An important addition to this wonderful collection is the work of Alexander von Schwerin (2010), who gives a detailed reappreciation of the target theory. Furthermore, he helps us appreciate the transition in our thinking over the past century: He puts the 3MP into further context by tracing the subsequent history of approaches to understanding mutagenesis. In particular, he notes that Charlotte Auerbach, in 1969, substantially changed our view of mutagenesis from being an aberrant chemical or physical (x-ray) damage to being a normal biological process. “It is a task of its own to draw that historic line of ‘physiologization’ of mutations—and, hence, of the activation of the organism as an actor of its own in the process of the transformation of external stimuli into mutations.” With Miroslav Radman's work on trade-offs between accuracy and efficacy, which led to a resolution of the neo-Lamarckians’ attack on Darwinism with their adaptive mutation hypothesis by showing demonstrably that the rate of production of mutations due to mismatch repair systems or fidelity of DNA replication is related to the harshness and/or stability of a population's environment, this important distinction becomes all the more important.

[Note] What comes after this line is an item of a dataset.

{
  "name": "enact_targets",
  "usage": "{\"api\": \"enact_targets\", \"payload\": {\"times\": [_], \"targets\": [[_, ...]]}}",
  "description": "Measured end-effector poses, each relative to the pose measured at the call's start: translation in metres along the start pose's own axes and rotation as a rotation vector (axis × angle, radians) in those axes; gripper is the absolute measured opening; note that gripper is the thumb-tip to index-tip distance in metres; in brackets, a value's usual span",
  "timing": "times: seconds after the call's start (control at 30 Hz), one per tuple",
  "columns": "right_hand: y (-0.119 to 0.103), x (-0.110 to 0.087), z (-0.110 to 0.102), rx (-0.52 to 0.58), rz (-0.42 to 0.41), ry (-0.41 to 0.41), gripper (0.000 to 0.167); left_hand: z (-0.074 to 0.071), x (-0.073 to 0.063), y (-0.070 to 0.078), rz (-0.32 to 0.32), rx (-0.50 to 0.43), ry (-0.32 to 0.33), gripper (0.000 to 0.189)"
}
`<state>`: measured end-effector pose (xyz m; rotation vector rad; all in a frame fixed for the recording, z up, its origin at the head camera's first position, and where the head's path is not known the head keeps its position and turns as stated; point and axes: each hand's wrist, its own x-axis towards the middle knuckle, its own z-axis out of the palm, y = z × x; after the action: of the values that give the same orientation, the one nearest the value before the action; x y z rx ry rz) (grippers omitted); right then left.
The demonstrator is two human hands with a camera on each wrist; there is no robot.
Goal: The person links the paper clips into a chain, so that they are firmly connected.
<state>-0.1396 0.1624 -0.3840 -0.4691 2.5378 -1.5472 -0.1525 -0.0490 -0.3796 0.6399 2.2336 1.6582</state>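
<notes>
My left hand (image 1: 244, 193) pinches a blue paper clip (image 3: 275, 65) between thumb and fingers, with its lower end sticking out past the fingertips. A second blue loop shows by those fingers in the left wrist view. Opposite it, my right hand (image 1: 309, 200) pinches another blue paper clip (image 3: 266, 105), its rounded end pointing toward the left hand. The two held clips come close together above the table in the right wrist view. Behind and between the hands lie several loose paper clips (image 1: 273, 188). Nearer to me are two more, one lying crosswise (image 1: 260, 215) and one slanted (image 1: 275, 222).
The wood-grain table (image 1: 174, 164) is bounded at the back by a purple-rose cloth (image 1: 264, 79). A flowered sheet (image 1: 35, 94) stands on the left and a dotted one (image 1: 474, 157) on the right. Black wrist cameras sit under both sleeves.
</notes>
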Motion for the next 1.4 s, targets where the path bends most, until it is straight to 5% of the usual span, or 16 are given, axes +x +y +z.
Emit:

Was the 3MP crucial to a paradigm shift? The wonderful translation and commentary provided by Creating a Physical Biology has convinced me that it did. Furthermore, while the “target theory” turned out to be incorrect, the synthetic research program laid out a heuristic approach to future practice and set an extraordinarily high standard for the synthesis of experiment, theory, and mathematical hypothesis testing. Furthermore, Creating a Physical Biology offers insight into a moment in time when such a substantial shift in thinking occurred and speculation on why and how it did.